Dilarang Lewat Depan Pasar, Sopir Protes Mogok Narik

Semin, (gunungkidul.sorot.co)--Sejumlah sopir angkutan desa yang tergabung dalam paguyuban Mekarsari sempat melakukan aksi mogok narik selama beberapa jam. Hal itu mereka lakukan karena ingin menyampaikan aspirasi mereka kepada pihak terminal maupun Dinas Perhubungan Kabupaten Gunungkidul.

Sehubungan dengan kebijakan Dinas Perhubungan yang diberlakukan sejak tanggal 1 Januari 2018 mengenai jalur lintasan angkutan desa atau trayek, para sopir angkutan desa merasa dirugikan. Maka dari itu, sejumlah sopir pun sempat melakukan aksi dan menyampaikan tuntutan mereka.

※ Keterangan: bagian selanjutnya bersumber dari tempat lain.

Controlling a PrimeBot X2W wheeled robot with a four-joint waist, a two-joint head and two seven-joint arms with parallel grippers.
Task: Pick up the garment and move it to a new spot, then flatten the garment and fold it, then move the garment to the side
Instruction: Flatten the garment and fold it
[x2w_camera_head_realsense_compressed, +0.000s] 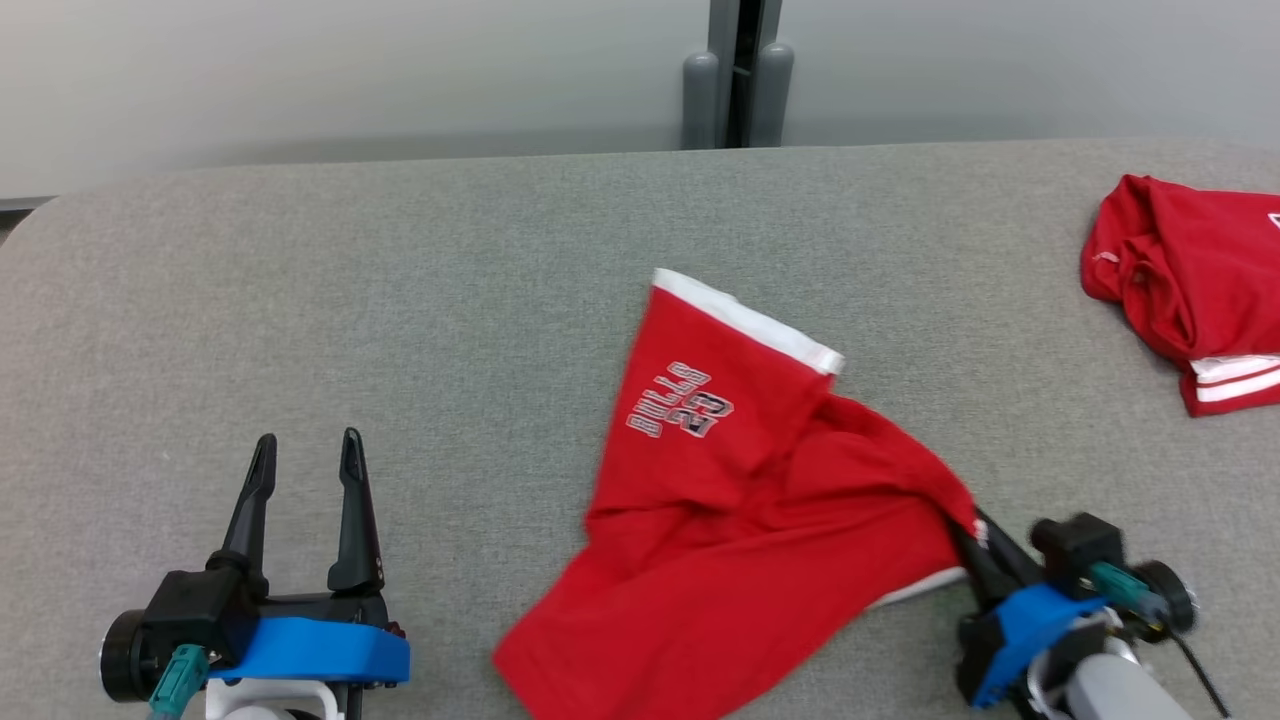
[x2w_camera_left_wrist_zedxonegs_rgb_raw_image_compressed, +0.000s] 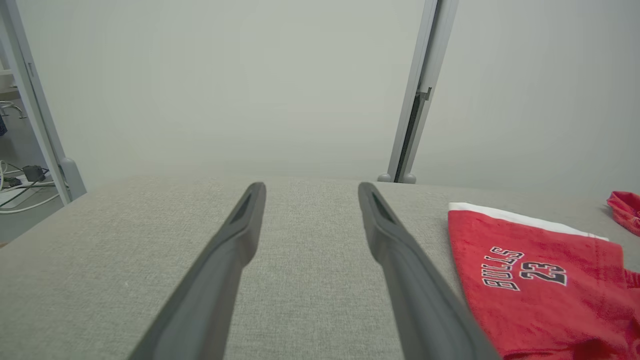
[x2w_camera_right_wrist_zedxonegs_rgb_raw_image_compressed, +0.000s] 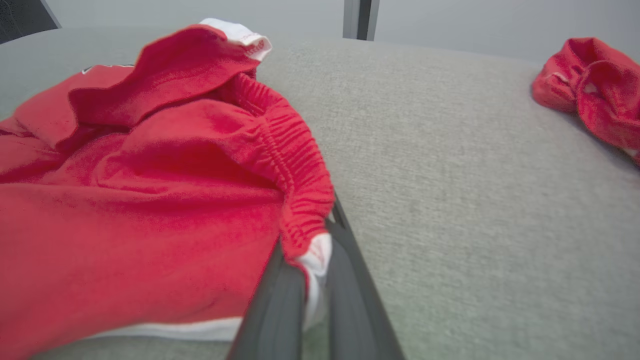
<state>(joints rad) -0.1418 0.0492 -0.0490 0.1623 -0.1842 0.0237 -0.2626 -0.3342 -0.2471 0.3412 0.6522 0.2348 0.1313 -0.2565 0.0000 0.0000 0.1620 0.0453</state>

Salah satu anggota paguyuban, Sukadi mengatakan, uji coba kebijakan pemerintah ini sudah berlaku selama 1 minggu, namun dirasa merugikan sopir angkutan desa. Pasalnya penumpang angkutan pun menjadi lesu, serta sangat berpengaruh terhadap penghasilan sopir angkot.

"Kebijakan yang diberlakukan kemarin itu kami hanya boleh menaikturunkan penumpang di terminal, dan tidak boleh melintas di depan pasar. Padahal penumpang terbanyak berasal dari pasar," kata Sukadi saat ditemui di Terminal Semin, Senin (08/01/2018).

Mereka menuntut untuk dapat kembali melintas di depan Pasar Semin dan dapat menaikkan penumpang dari pasar tersebut. Karena untuk mempermudah para penumpang dan pemasukan sopir pun tetap ada. 

Sementara itu, Koordinator Lapangan Terminal Semin, Trimanto mengatakan, kebijakan pemerintah itu bertujuan untuk menghidupkan aktifitas terminal. Mengingat tahun lalu aktifitas di terminal sangat sepi. Pasar Semin menjadi terminal bayangan bagi para sopir dan penumpang.

"Baru uji coba kebijakan semingu, para sopir sudah mulai melakukan aksi. Kemudian tadi kami lakukan koordinasi dengan pengurus paguyuban," ucap Trimanto.

Dari hasil koordinasi sementara, para sopir angkutan desa meminta untuk tetap dapat melewati depan Pasar Semin untuk menaikkan penumpang. Jika didapati ada angkudes yang nge-time di area Pasar Semin mereka rela untuk ditilang.

"Kami sudah sampaikan ke atasan di Dinas Perhubungan. Permintaan mereka akan segera dirapatkan. Untuk sekarang ini ya masih tetap aktifitas naik turun harus di terminal. Demi menghidupkan terminal yang semakin sepi. Selain itu juga mengantisipasi pasar kembali menjadi terminal bayangan," imbuhnya.

Meski hampir 25 sopir yang hadir pada aksi tersebut, namun tidak menimbulkan kegaduhan. Lima dari sopir-sopir angkutan desa selanjutnya dipanggil pihak terminal untuk melakukan rapat koordinasi.